What you need to do: Go through the listing below. Copy each line that has the string "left".

-*-

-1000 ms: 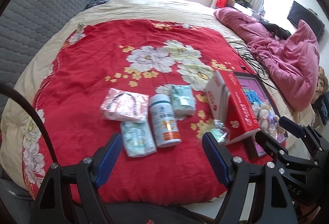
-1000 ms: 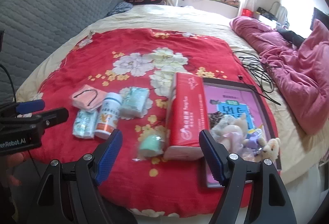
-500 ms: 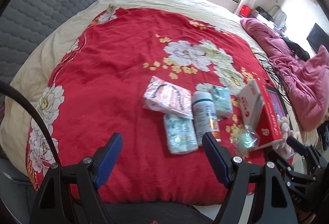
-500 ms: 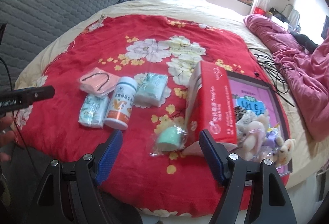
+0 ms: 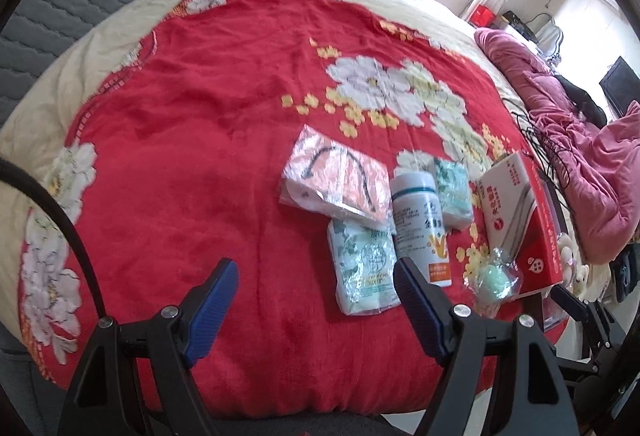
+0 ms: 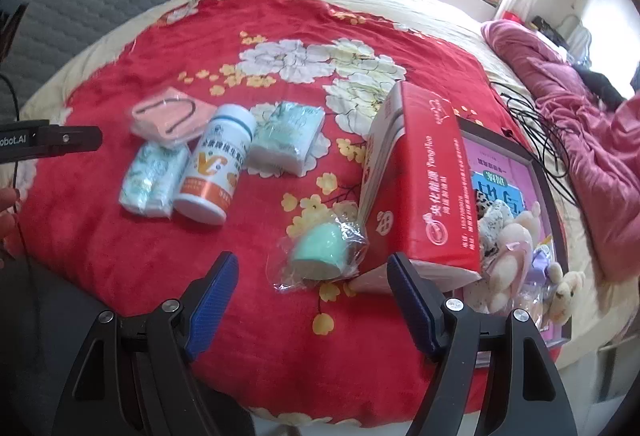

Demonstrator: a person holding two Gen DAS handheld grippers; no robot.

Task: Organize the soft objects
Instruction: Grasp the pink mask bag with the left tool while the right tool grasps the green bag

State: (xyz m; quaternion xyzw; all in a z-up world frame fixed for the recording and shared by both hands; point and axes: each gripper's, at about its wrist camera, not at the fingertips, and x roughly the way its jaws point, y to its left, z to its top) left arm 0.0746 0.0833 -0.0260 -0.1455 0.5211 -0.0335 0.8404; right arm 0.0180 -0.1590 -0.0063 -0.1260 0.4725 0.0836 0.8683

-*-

Response:
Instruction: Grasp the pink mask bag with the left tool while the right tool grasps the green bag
State: (xyz m; quaternion xyzw; all in a z-up world frame fixed for the recording and shared by both hands; point and axes: each gripper's, at about its wrist camera, not at the fingertips, and x roughly the way its jaws point, y to its left, z to its top) left arm 0.0746 0.0833 -0.0260 -0.1455 0.5211 -0.0335 0.8404; right arm 0.0180 -0.1590 -0.0063 -0.1260 0.4725 0.0836 0.8683

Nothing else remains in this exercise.